🤖 AI Summary
Non-stationarity often degrades the predictive performance of causal large time series models, and conventional normalization methods may inadvertently introduce future information leakage during training. This work systematically evaluates multiple normalization strategies—including causal normalization and normalization based on statistics from initial observations—within a causal Transformer architecture, combined with time series chunking. It presents the first large-scale comparison of their impact on training stability and forecasting accuracy in autoregressive modeling.

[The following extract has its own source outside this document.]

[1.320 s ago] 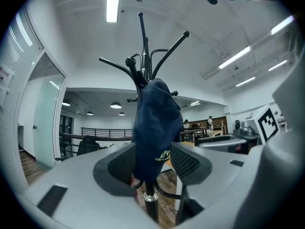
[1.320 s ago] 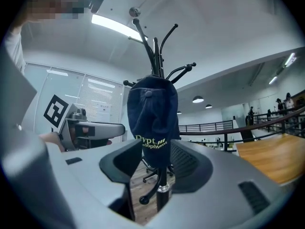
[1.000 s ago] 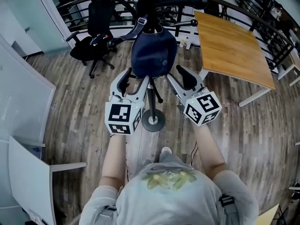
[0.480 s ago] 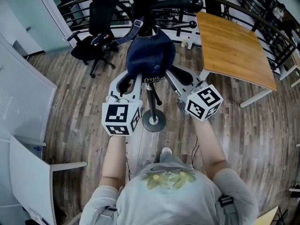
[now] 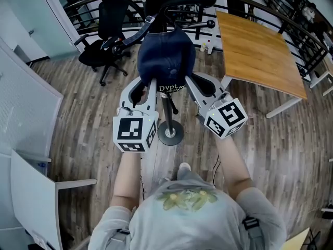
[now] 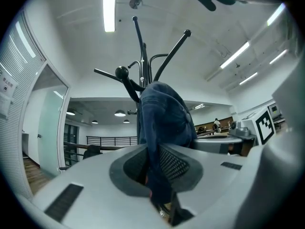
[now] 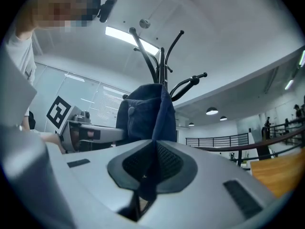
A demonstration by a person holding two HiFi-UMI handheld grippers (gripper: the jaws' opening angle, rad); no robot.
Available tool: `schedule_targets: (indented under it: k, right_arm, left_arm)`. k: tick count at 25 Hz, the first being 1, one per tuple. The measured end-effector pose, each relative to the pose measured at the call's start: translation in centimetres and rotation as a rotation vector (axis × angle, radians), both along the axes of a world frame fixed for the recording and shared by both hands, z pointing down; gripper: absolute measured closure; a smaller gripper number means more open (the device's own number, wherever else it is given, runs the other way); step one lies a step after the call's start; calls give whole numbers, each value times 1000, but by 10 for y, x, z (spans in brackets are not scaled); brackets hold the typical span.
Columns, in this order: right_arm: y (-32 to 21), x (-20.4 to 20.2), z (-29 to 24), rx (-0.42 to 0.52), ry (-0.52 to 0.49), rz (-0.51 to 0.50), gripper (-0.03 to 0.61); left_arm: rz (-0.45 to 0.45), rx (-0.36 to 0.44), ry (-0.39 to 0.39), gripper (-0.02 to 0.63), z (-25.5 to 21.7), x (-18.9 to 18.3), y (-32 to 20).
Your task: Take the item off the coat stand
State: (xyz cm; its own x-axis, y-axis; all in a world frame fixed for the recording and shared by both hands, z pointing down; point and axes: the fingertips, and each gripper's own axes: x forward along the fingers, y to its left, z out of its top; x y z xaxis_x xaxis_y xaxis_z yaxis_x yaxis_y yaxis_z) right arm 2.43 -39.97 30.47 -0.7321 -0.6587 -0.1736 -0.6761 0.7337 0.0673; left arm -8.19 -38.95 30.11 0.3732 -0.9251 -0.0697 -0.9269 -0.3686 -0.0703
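Observation:
A navy cap (image 5: 166, 56) hangs on a black coat stand (image 5: 167, 111) with curved arms at the top. My left gripper (image 5: 143, 89) is at the cap's left lower edge and my right gripper (image 5: 200, 85) at its right lower edge. In the left gripper view the cap (image 6: 164, 113) droops from the stand (image 6: 142, 63), and the closing jaws of the left gripper (image 6: 159, 178) pinch its fabric. In the right gripper view the cap (image 7: 143, 111) hangs below the stand (image 7: 162, 61). A fold of it is pinched in the closing jaws of the right gripper (image 7: 147, 168).
The stand's round base (image 5: 170, 134) rests on the wood floor just ahead of the person. A black office chair (image 5: 106, 35) is behind on the left, a wooden table (image 5: 257, 51) behind on the right. White partitions (image 5: 26, 103) line the left side.
Both grippers have closed in from open onto the cap's lower edges. The cap has tipped up, so white lettering under its rim now shows.

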Motion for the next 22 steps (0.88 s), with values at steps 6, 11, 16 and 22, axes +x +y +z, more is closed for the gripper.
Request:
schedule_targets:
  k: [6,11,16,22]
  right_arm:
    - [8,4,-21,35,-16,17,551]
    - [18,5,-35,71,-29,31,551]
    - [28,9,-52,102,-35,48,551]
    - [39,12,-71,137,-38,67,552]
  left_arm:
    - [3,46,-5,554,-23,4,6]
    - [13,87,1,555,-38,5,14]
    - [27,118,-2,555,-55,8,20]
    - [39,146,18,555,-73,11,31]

The study demonstrates that the choice of normalization critically determines model performance and offers key practical guidance for avoiding information leakage and enhancing the efficiency of causal time series modeling.
📝 Abstract
Large models for time-series forecasting have been emerged as a promising paradigm for training models on heterogeneous collections of signals. These models typically rely on causal autoregressive architectures, where each observation is sequentially predicted from past. In practice, real-world time-series exhibit non-stationarities, which significantly influence predictive performance. To mitigate this, normalization is commonly employed. However, in efficient causal settings it might induce information leakage from future observations during training. Recent alternatives, including causal normalization and statistics computed from initial observations, have been proposed to address this issue, but their practical implications remain insufficiently understood. In this work, we evaluate normalization strategies for transformer-based large time-series models trained with patching and efficient causal strategy. We showcase that normalization choice significantly influences both training convergence and forecasting performance.